Навстречу процессии показался первый отряд только что созданной национальной гвардии. Пёстрое вооружение — ружья старого образца, турецкие сабли с потемневшими клинками — и больше всего трёхцветные повязки вокруг левого рукава и такие же сделанные из лент розы на шляпах придавали ополченцам праздничный вид. Вашвари и Антал Та́кач, наборщик, снявший с типографской машины первый экземпляр «12 пунктов свободы», несли стяг со словами: «Да здравствует гражданское вооружение!» Следовавший за ними оркестр заиграл марш Ракоци. Кто-то затянул ставшие в этот день уже известными слова:
Встань, мадьяр! Зовёт отчизна!
Выбирай, пока не поздно:
Примириться с рабской долей
Или быть на вольной воле!
Многотысячная толпа остановилась. Подняв вверх руки, люди приносили священную клятву:
Богом венгров поклянёмся
Навсегда —
Никогда не быть рабами,
Никогда!
Громовое эхо священной клятвы разнеслось по всей стране.
Глава тринадцатая
Янош находит свою дорогу
Марика и Янош шли, избегая людных улиц.
Янош шагал быстро, и Марика еле поспевала за ним, но ничего не говорила. Время от времени он останавливался, брал её под руку и делал два-три шага вровень с ней. Потом она опять отставала.
— Он врёт! Всё врёт! Ничего этого не было!.. — злостью повторял Янош.

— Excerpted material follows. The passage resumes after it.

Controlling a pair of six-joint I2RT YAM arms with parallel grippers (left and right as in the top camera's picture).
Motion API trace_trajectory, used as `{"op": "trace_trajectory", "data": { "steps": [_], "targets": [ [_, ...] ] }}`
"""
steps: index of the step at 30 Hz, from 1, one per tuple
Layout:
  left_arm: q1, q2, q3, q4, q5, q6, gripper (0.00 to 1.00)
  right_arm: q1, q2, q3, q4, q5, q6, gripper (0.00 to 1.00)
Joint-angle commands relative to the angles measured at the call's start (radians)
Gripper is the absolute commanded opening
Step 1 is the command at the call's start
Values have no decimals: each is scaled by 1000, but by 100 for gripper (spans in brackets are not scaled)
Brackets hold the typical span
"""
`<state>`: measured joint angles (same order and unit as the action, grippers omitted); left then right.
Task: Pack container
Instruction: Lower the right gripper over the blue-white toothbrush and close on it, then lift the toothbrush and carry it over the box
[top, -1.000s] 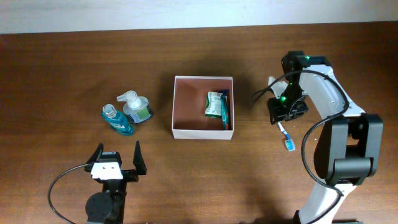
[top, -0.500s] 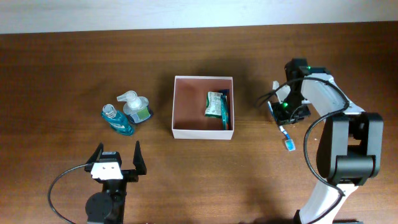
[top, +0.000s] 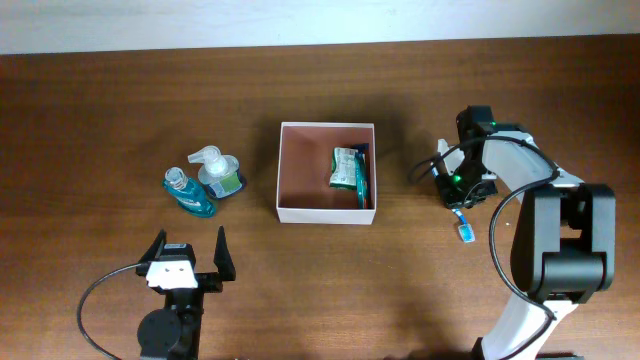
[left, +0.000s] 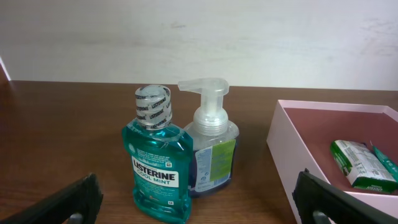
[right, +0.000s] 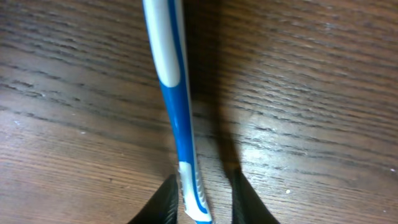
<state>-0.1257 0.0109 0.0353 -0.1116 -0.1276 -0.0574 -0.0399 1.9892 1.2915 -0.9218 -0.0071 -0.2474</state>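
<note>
The container (top: 303, 150), a shallow square box with white walls and a reddish-brown floor, sits near the middle of the wooden table (top: 100, 100). A green packet (top: 346, 167) lies inside it toward the right wall, with a thin dark teal item (top: 363, 178) just beside it against that wall. The rest of the floor is bare. To the left of the container, well apart from it, two bottles stand upright and touching. One is a teal Listerine mouthwash bottle (top: 189, 192) with a sealed cap. The other is a clear foam pump bottle (top: 218, 172), just behind and to the right of it. The left gripper (top: 188, 250) rests near the table's front edge with its fingers spread wide and nothing between them. Its wrist view looks past both fingertips at the Listerine mouthwash bottle (left: 157, 168), the foam pump bottle (left: 211, 146) and the container's near wall (left: 283, 155), with the green packet (left: 354, 163) visible inside. On the right side of the table, the right gripper (top: 456, 198) points down over a blue and white toothbrush (top: 464, 228) lying flat on the wood, to the right of the container and apart from it. In the right wrist view the toothbrush (right: 174, 93) runs between the two dark fingertips of the right gripper (right: 200, 208). The jaws stand slightly apart astride the handle, with a gap showing on one side, so they are not clamped on it.
</note>
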Motion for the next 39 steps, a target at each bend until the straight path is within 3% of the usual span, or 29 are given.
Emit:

Только теперь Иштванне почувствовала, как она устала. «Это оттого, — подумала она, — что правый башмак сильно натирает!.. Верно, до крови, потому что чулок прилип к ноге и будто запёкся!» Она легонько прикоснулась к плечу сына и спросила:
— Далеко ещё?
— Устала, мама? Потерпи немного, уже совсем близко. Я живу у хозяина. Хороший он человек, душевный…
— Ну вот, значит, есть с кем посоветоваться, — обрадовалась Марика. И ей стало казаться, что не так уж она устала и башмак не очень жмёт.
Никогда, наверно, ни одна самая уютная и гостеприимная квартира не казалась никому столь желанным приютом, каким в этот день показалась Марике маленькая столярная мастерская.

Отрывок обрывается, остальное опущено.